[Exercise] Set down the lines below exactly as they stand, please. Go from the first through the one containing "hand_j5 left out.".

[Collected material]
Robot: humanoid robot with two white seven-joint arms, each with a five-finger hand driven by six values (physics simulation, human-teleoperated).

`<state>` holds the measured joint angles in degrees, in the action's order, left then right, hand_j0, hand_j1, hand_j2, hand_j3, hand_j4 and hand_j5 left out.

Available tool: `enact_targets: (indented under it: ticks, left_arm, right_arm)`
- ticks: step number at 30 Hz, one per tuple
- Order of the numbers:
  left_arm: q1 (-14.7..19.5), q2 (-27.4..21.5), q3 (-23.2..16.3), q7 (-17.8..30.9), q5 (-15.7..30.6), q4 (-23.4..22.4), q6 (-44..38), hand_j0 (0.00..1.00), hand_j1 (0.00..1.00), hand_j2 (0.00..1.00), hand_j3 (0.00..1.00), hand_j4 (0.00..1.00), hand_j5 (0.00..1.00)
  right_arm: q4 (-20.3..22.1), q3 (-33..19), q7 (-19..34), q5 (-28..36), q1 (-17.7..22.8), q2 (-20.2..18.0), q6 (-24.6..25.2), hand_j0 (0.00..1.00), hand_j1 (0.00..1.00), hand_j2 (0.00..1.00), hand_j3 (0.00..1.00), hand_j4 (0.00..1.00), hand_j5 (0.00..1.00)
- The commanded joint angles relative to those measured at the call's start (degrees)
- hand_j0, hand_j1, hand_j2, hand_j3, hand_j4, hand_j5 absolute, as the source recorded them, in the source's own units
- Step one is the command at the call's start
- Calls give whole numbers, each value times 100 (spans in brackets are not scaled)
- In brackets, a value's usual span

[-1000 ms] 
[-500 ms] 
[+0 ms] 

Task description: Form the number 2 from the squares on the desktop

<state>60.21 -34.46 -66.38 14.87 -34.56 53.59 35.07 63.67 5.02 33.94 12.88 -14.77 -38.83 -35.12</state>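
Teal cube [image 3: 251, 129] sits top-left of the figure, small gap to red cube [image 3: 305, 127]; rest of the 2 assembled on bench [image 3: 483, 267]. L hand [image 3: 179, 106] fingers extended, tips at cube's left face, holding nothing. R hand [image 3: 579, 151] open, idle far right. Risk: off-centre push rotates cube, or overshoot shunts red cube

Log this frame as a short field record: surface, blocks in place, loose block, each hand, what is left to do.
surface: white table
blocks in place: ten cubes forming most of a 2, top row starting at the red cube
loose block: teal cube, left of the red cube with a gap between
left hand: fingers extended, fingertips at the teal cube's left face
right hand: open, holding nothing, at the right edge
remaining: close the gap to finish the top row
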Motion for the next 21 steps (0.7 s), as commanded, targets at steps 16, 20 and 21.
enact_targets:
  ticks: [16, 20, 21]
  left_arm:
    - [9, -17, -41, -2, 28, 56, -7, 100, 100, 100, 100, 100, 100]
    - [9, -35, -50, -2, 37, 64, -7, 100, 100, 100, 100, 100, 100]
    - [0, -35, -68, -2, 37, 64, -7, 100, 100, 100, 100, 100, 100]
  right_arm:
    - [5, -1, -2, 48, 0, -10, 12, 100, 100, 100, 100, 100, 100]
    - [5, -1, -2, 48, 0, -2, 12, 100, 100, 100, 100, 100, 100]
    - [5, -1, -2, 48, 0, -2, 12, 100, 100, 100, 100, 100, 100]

[Solution to this task]
Robot: humanoid robot with two white seven-joint arms, each with a five-finger hand driven by six values (physics simulation, human-teleoperated).

`<state>` holds the measured joint angles in degrees, in the action's order, left then right, hand_j0, hand_j1, hand_j2, hand_j3, hand_j4 and hand_j5 left out.

As written, the answer is complete.